:: EXERCISE ::
In the listing below, find the line with "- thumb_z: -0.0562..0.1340" and the line with "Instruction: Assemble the". Repeat those two lines and all lines between them exactly.

:: EXERCISE DATA ::
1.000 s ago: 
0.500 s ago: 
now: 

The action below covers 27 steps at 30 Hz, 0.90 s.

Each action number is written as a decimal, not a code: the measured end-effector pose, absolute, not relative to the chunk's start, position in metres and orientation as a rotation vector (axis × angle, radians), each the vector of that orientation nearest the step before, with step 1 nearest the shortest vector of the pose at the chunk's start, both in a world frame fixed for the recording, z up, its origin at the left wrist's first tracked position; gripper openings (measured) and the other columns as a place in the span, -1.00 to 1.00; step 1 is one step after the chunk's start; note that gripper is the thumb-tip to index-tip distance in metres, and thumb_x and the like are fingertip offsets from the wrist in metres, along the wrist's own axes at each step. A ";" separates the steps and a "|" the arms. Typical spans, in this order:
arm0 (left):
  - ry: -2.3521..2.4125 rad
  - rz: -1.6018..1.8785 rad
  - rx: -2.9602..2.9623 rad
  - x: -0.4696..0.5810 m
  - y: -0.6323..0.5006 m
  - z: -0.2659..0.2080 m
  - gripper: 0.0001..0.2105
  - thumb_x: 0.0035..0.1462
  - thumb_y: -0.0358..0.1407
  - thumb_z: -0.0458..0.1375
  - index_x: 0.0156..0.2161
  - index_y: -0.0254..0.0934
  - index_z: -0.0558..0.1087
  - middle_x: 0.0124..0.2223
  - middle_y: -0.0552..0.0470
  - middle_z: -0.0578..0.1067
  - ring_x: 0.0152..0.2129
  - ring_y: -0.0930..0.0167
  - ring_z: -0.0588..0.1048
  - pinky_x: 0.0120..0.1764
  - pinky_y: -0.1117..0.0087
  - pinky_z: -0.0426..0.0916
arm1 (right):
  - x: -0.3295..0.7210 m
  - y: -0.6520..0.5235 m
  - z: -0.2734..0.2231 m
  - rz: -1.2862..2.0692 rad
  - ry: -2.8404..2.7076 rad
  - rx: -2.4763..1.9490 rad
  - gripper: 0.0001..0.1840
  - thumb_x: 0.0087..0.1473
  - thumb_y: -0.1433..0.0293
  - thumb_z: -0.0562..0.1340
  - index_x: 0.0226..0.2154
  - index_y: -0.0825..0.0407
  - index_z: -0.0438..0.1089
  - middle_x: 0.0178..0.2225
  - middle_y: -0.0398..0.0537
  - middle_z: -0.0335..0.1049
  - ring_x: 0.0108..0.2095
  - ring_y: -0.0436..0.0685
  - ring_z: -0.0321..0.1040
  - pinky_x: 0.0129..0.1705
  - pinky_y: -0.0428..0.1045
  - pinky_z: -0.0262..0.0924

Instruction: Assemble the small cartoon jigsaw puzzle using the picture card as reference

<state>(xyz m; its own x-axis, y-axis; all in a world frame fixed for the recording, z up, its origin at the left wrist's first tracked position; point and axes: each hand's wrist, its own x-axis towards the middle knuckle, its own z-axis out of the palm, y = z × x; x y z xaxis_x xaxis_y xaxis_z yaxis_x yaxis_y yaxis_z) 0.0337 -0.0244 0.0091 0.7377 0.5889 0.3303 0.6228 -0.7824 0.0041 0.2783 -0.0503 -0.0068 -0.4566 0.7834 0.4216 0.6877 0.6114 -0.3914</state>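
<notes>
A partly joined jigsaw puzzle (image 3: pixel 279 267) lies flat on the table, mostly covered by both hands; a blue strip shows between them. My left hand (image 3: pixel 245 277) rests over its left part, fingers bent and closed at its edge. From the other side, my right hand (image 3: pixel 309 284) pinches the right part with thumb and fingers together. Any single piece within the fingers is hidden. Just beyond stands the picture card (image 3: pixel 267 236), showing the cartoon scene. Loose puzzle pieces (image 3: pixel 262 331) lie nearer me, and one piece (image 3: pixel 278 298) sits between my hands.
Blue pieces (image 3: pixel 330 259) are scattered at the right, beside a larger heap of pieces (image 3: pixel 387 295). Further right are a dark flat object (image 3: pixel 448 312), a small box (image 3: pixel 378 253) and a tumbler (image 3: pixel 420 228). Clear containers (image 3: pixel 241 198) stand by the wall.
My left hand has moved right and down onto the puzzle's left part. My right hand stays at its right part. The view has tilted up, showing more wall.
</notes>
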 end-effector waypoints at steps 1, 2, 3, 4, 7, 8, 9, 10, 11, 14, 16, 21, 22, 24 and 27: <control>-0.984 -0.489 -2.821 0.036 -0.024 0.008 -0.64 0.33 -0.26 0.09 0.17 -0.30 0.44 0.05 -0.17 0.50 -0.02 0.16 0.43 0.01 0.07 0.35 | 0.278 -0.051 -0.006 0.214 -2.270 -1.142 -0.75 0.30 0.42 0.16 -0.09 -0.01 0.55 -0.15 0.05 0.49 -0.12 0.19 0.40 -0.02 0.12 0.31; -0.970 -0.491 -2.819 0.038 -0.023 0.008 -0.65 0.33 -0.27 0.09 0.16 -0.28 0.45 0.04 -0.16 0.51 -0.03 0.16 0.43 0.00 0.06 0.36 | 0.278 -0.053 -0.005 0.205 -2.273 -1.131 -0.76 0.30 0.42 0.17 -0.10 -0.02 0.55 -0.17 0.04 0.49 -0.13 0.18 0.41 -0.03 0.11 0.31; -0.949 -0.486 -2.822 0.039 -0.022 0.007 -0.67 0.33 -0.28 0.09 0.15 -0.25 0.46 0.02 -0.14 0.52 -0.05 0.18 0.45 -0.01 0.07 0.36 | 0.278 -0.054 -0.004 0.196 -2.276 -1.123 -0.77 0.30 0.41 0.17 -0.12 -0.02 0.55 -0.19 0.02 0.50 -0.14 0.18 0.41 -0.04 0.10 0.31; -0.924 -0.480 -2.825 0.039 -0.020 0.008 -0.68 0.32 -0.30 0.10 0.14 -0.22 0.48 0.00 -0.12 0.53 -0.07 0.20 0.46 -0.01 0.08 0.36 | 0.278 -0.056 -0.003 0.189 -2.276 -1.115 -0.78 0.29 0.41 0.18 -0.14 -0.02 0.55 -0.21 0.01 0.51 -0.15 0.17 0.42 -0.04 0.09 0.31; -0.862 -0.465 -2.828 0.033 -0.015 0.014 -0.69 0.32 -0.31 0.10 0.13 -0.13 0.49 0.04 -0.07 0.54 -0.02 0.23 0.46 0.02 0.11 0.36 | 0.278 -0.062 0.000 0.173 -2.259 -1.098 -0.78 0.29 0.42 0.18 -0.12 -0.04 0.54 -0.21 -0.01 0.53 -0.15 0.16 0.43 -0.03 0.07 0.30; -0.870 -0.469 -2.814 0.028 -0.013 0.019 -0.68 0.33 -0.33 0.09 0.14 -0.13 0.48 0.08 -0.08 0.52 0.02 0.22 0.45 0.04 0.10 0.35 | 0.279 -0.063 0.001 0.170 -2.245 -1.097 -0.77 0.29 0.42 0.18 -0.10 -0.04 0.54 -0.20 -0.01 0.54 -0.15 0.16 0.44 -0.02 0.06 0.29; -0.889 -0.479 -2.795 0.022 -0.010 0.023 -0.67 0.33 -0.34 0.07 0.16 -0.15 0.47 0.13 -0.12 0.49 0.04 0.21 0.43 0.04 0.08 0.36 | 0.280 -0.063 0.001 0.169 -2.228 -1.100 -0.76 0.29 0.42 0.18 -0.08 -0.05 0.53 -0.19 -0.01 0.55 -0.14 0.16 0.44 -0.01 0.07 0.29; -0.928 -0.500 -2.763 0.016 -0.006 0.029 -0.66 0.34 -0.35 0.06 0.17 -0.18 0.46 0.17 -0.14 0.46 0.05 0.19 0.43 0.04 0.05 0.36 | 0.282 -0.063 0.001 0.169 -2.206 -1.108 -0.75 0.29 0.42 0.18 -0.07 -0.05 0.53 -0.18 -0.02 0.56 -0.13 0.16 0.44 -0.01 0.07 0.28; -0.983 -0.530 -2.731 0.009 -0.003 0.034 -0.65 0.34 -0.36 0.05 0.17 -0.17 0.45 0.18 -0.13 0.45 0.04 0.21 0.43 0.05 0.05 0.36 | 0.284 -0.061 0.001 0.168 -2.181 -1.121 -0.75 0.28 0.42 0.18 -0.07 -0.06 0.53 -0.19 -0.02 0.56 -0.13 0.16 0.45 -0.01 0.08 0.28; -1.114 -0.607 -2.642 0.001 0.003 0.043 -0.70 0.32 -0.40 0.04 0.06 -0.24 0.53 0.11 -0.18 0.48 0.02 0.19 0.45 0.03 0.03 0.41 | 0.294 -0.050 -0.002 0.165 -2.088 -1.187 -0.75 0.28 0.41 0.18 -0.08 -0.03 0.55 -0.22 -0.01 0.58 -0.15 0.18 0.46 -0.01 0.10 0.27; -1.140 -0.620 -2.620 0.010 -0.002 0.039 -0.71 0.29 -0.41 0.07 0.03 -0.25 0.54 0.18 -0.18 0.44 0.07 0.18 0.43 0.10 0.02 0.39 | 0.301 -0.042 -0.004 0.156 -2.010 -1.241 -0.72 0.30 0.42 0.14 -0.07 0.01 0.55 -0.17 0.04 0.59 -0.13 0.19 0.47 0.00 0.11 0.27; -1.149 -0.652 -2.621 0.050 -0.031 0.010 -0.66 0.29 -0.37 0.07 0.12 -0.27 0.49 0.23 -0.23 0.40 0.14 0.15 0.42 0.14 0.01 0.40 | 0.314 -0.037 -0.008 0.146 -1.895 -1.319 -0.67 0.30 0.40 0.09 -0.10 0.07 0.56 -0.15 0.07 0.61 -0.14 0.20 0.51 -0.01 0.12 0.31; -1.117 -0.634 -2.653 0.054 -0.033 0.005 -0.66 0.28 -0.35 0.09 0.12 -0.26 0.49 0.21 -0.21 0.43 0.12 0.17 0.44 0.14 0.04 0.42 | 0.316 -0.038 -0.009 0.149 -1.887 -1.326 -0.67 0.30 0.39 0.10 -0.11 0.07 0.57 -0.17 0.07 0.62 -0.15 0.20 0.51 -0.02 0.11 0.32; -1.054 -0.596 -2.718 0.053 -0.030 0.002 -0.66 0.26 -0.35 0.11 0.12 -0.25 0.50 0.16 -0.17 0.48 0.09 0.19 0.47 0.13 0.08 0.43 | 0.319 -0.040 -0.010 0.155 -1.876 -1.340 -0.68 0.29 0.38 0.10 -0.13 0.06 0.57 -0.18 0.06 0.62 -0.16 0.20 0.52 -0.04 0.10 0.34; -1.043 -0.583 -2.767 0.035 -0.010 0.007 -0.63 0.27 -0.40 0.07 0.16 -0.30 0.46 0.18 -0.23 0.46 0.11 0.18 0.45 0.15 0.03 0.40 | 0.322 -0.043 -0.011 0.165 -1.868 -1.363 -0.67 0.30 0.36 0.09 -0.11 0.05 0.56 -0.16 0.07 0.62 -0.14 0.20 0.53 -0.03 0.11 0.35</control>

:: RESULT FOR THIS EXERCISE ::
  - thumb_z: -0.0562..0.1340
  - index_x: 0.0226..0.2154
  - index_y: -0.0825..0.0407
  - index_z: -0.0438..0.1089
  - middle_x: 0.0178..0.2225
  - middle_y: -0.0398..0.0537
  - middle_z: -0.0335..0.1049
  - ring_x: 0.0108..0.2095
  - ring_y: -0.0436..0.0685
  - ring_z: -0.0321..0.1040
  - pinky_x: 0.0129..0.1705
  - pinky_y: -0.0428..0.1045
  - pinky_z: -0.0262..0.0924

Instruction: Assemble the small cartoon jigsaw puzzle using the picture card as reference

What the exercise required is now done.